The trend of collapsing windows signifies that the media industry has finally entered the 1980s: It’s finally starting seriously to think about efficiency. Big media is wedded to enormously inefficient methods of production and distribution. Imprinting songs on CDs, wrapping them in plastic, and shipping them around the globe is hugely wasteful compared with digital distribution. And it carries the risk of creating unsold inventory. Would you A) rather make 50,000 CDs, sell 40,000 of them for $15 each, earning a $3 profit per unit, and wind up destroying or selling off the remainder for pennies on the dollar; or B) sell 400,000 copies of a 99-cent single and earn 30 cents on each one? The answer is clearly B. Studios spend tons of money to promote films in the movie theaters, where they may last for only a few weeks. When the DVD comes out several months later, they have to crank up the promotional spending again. After all, sales of DVDs dwarf box-office receipts. In December Disney CEO Robert Iger told the Wall Street Journal that by compressing the movie-DVD window, “We could spend less money pushing the box office and get to the next window sooner where a movie has more perceived value to the consumer because it’s more fresh.”

The new efficiency is even starting to penetrate one of the least efficient industries this side of the Soviet bloc: book publishing. Peter Osnos, the founder of PublicAffairs, has started a nonprofit venture to shatter content windows in publishing. Backed by the MacArthur Foundation, he’s working with a group of university presses to publish books in five formats simultaneously—hardcover, print on demand, digital, audio, and by the chapter. Osnos is trying to ensure that serious nonfiction books are available at different price points. But he’s also bringing some of the insights of Frederick Winslow Taylor to an industry that still works half-days on Fridays in the summer. “The problem with publishing is that you print 10 hardcover books and only sell six,” Osnos said. By moving closer to a system of just-in-time publishing, “we can significantly improve the business and margins by getting rid of the problem of excess inventory.”

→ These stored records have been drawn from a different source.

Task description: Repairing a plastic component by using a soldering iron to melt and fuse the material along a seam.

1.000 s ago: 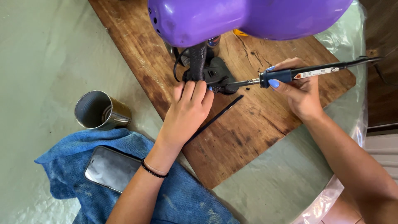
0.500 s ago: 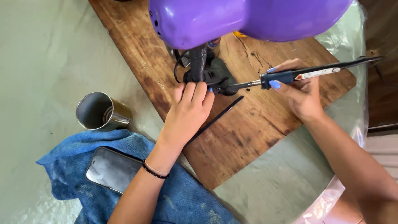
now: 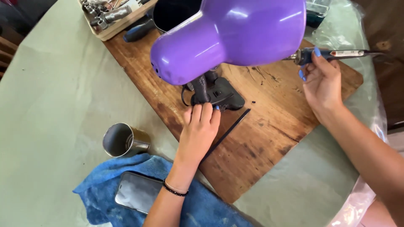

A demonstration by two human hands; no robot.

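Purple fills the top of the view: a lamp shade (image 3: 229, 35) hangs over a worn wooden board (image 3: 269, 122) laid on the green-covered desk (image 3: 50, 109). Near the board's middle lies a black plastic device (image 3: 219, 94) with a cable looping from its left side. The left hand (image 3: 198, 132) rests flat on the board, its fingers (image 3: 202, 112) extended and pressing against the near edge of that device, not curled around it. A thin black rod (image 3: 227, 133) lies on the board just right of this hand. The right hand (image 3: 322, 82), lifted above the board's right corner, is closed around a soldering iron (image 3: 336, 54) held level, well apart from the device. Beside the board's left edge stands a metal cup (image 3: 123, 141); at the desk's near edge a blue cloth (image 3: 105, 185) carries a dark phone (image 3: 139, 192).
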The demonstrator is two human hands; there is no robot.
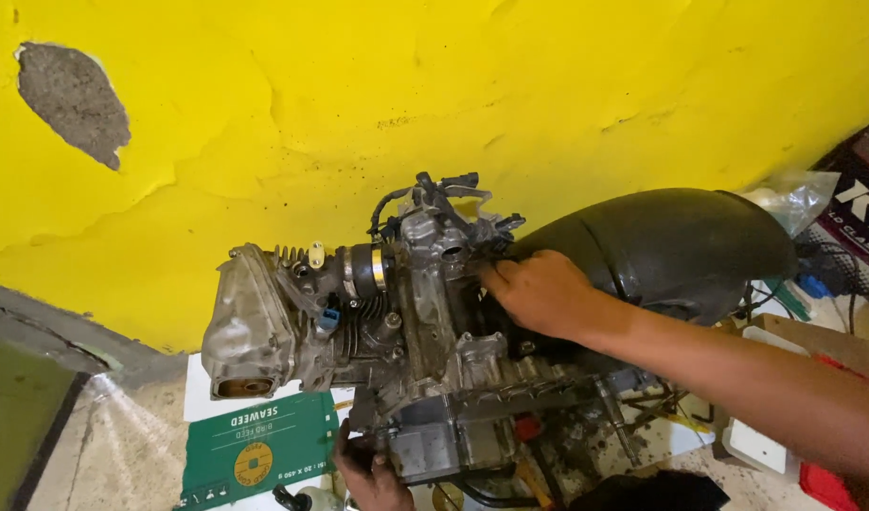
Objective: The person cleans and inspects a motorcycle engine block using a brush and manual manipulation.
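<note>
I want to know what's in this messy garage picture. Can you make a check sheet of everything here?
Surface: dusty floor with white sheets under the work.
Job's things: grey, grimy engine lying by the wall.
Clutter: green cardboard box, black curved cover, plastic bag, red items at right.
Hands: right hand rests on the engine's top; left hand grips its lower edge.
Cables: black wires on top of the engine.
Surroundings: yellow wall with peeling paint.

The gritty concrete floor (103, 445) carries a grey scooter engine (406, 341). A green cardboard sheet (259, 449) lies flat just left of the lower gripping hand (368, 473), beneath the engine's cylinder head.
</note>
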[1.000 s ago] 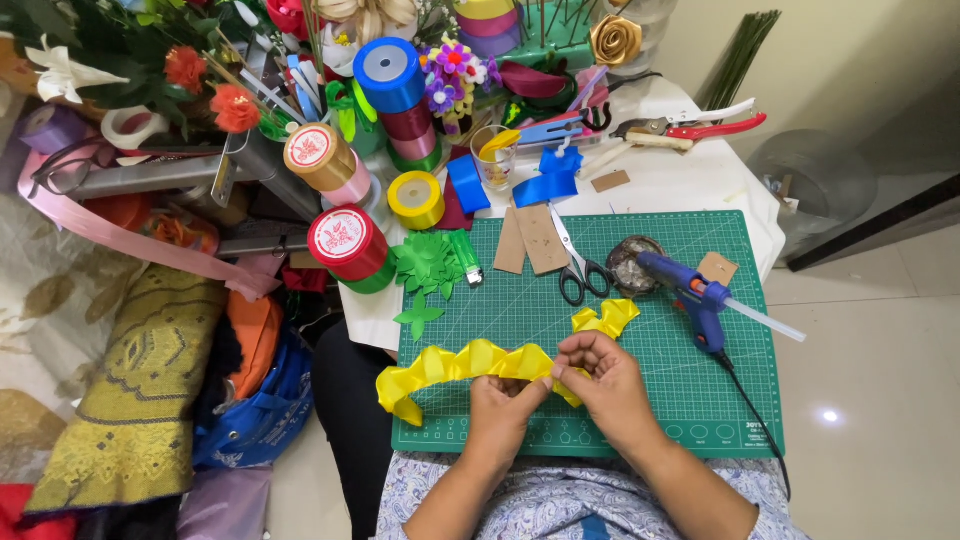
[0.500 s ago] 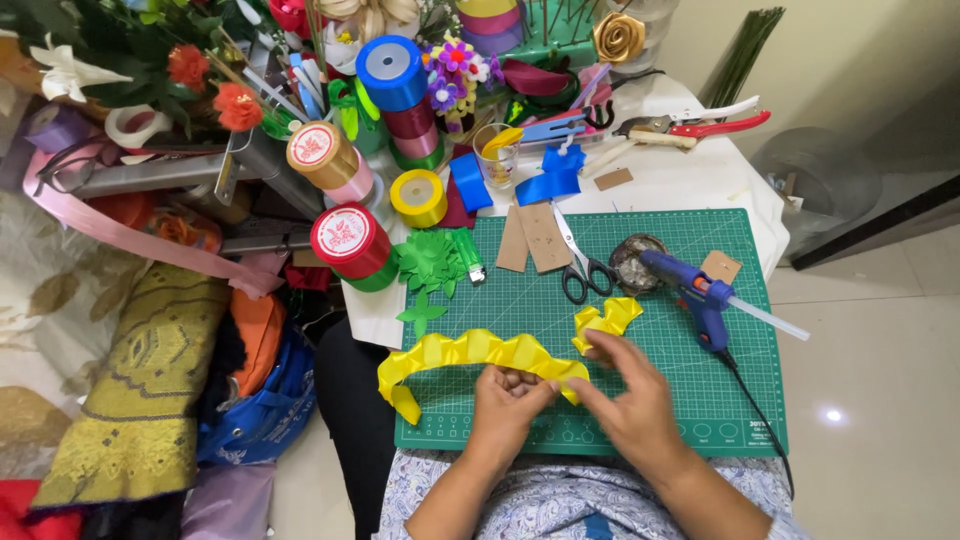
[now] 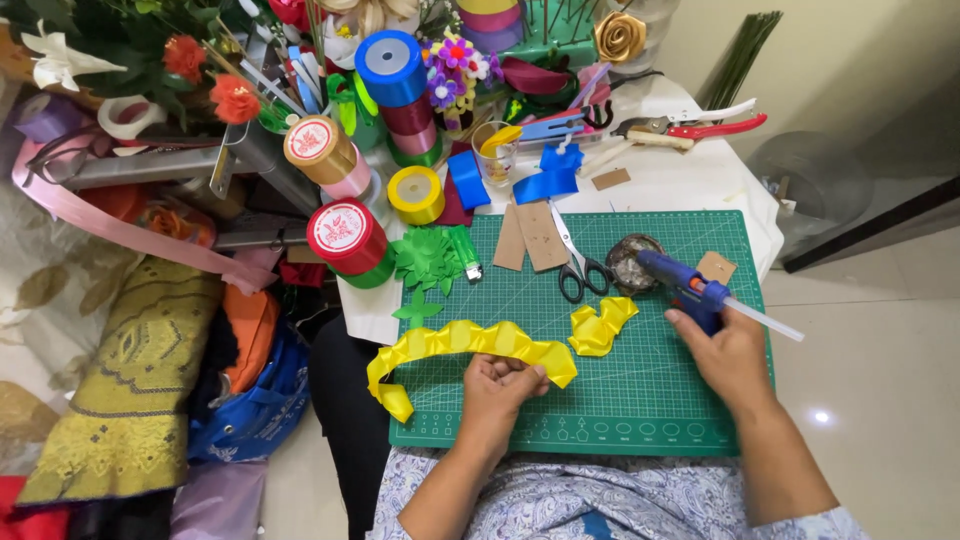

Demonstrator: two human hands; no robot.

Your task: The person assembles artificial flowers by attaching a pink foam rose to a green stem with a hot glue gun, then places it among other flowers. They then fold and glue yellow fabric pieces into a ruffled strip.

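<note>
A long pleated yellow ribbon (image 3: 450, 340) lies curved across the green cutting mat (image 3: 640, 400). My left hand (image 3: 505, 385) pinches its right part near the mat's middle. A shorter folded yellow ribbon piece (image 3: 603, 325) lies just to the right, untouched. My right hand (image 3: 728, 352) rests at the mat's right side with its fingers against the handle of the blue glue gun (image 3: 685, 285), which lies on the mat with its nozzle pointing left toward a small round dish (image 3: 630, 262).
Black-handled scissors (image 3: 578, 268), brown card pieces (image 3: 530, 238) and green ribbon leaves (image 3: 428, 262) lie on the mat's far part. Ribbon spools in red (image 3: 345, 238), yellow (image 3: 415, 192) and blue (image 3: 390, 68) crowd the back left. Red-handled pruners (image 3: 700, 128) lie on the white table.
My right hand has let go of the yellow ribbon and moved right to the glue gun. My left hand stays on the ribbon, which now lies flatter on the mat.
</note>
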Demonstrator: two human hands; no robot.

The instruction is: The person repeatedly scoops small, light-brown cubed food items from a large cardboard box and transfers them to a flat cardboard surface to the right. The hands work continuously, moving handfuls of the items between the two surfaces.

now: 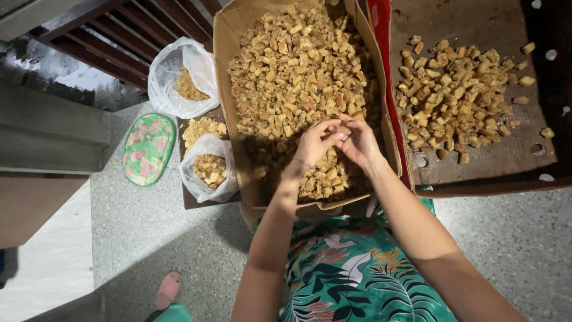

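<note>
Golden-brown chunks (298, 65) fill an open cardboard box (223, 71) at centre. Just above its near end, the left hand (313, 145) and right hand (359, 142) meet, fingertips pinched together on one small chunk. Far right, another pile (456, 95) lies on flat cardboard (488, 161). Left, two plastic bags (179, 74) hold more.

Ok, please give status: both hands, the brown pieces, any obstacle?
Left hand and right hand together, fingertips pinching one small piece. Brown pieces heaped in open cardboard box. Nothing blocks hands.
</note>
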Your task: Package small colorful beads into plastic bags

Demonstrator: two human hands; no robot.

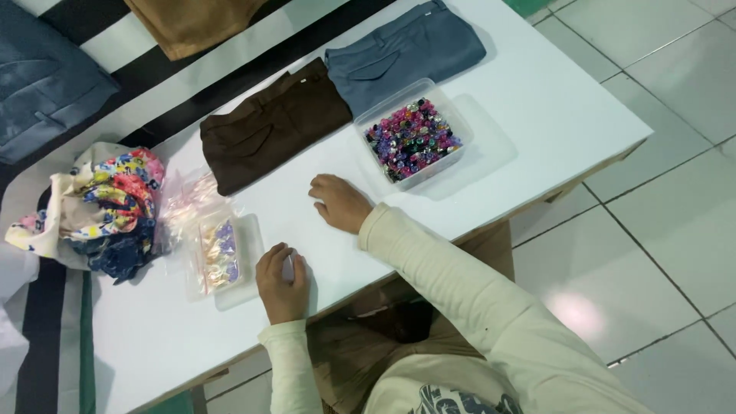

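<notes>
Cream sleeves lead up from the bottom edge to both hands on the white bench (537, 100). Left hand (282, 282): fingers curled loosely inward over the bench edge, just beside a clear lid or shallow tray (244, 264); whether it pinches anything small, cannot tell. Right hand (340, 202): palm down, fingers lightly bent and close together, resting on bare bench, holding nothing. Clear container of mixed beads (412, 139) (pink, purple, green, silver) sits open and nearly full, beyond the right hand, apart from it. Small clear bags (216, 254) with a few pale and purple pieces lie at the left hand; more crumpled bags (188, 195) behind them. Judgement: only a little looks portioned out; most beads remain in the container. Folded brown trousers (270, 126), blue-grey trousers (402, 50), floral cloth (107, 203) untouched.
</notes>
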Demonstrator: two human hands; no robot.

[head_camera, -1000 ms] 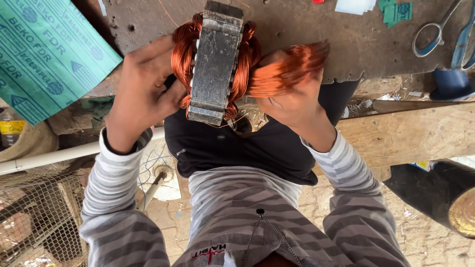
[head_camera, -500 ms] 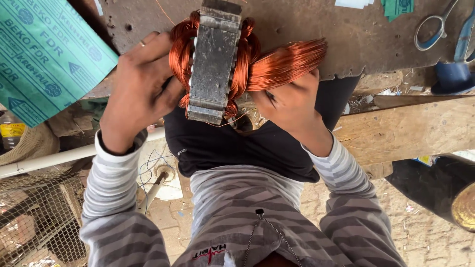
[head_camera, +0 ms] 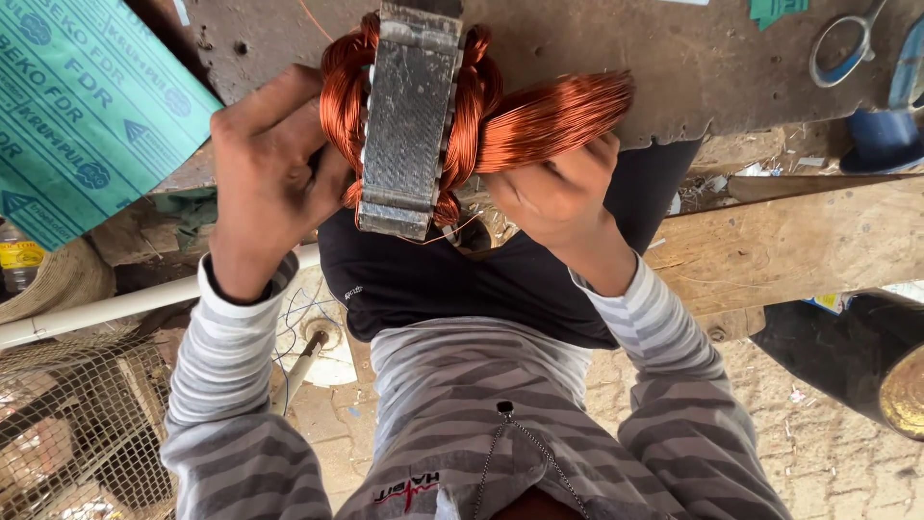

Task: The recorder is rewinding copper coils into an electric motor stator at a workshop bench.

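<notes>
Stator core point(head_camera: 409, 116), a grey stack of scuffed steel plates with shiny copper windings point(head_camera: 339, 106) bulging out both sides, sits at the edge of a worn, pitted workbench point(head_camera: 693, 67); left hand point(head_camera: 265, 183) curled snug around the windings; right hand point(head_camera: 558, 188) closed on a loose copper coil point(head_camera: 553, 116), glossy and ribbed; green paper sheet point(head_camera: 77, 106) off left.

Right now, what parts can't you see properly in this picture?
- Head view: the top of the grey metal stator core is cut off by the upper edge.
- The left hand hides the copper wire coils behind it.
- The right hand has its fingertips tucked under the loose copper wire bundle.
- The blue-handled scissors run off the top edge.
</notes>
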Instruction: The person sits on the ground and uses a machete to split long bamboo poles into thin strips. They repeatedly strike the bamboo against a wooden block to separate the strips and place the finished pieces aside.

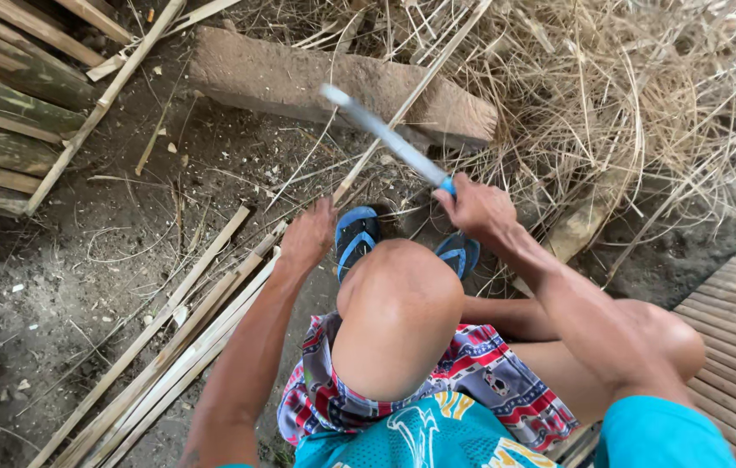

These window-shattering efforts are occurring primarily at the fringes of the industry. Today, too many media executives regard their businesses as zero-sum games. And in their worldview, every person who watches a new movie on television for free is one less person who won’t pay $9.50 to see it in a theater. But that’s clearly not the case. As with many other products—airline flights, clothes, hotels—different consumers seeking different experiences will come in at different price points. Just because content is available for free doesn’t mean somebody won’t pay for it.

Osnos said this was driven home to him in 1998, when Independent Counsel Kenneth Starr wrote his report on the Clinton-Lewinsky affair. PublicAffairs, reasoning that plenty of people would pay $10 to read the whole thing, made a deal to publish it as an instant book with the Washington Post’sfirst-day coverage. But there was no window. The government put the whole report up on the Web, which meant anybody with Internet access could read it for free. The New York Times ran the whole thing inside the paper, which meant it was available in newsprint for $1. And yet 200,000 people plunked down an Alexander Hamilton to buy the PublicAffairs paperback, making it a best seller. “What I realized is that some people like it round and some people like it square,” Osnos said. “And in the world in which we live, you have to give it to them the way they want it.”